- _ACTION ITEM_: Pictures stay out; print the rest of the listing below exactly as it stands.

━━━ RECORDED DATA ━━━

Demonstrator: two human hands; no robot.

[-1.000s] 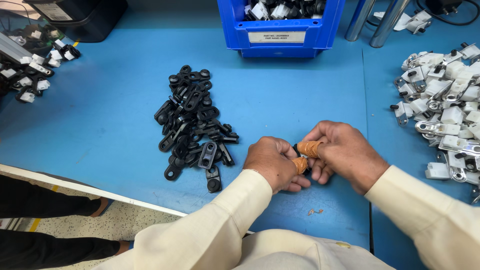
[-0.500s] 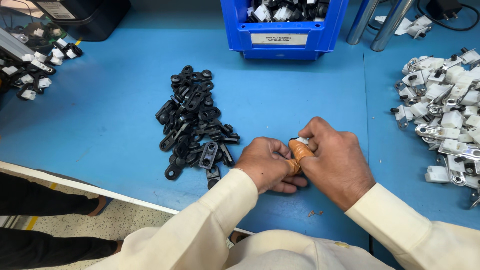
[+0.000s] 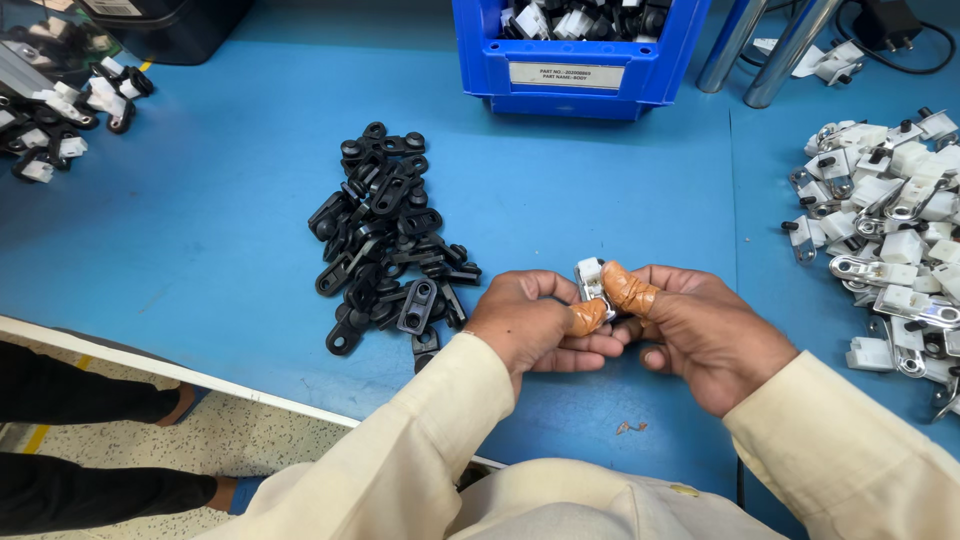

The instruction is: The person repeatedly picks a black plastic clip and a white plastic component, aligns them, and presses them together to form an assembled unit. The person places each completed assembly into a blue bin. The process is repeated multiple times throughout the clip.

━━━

- _EXERCISE RESULT_:
Demonstrator: two human hands; no robot.

[-1.000s] 
[-0.500s] 
[+0.000s] 

The instruction is: The person repeatedly picks a black plastic clip and a white plastic component, aligns them, and presses them together to form an assembled unit. The person places each completed assembly into a blue bin. The process is repeated multiple times throughout the clip.

This exercise calls for no further output.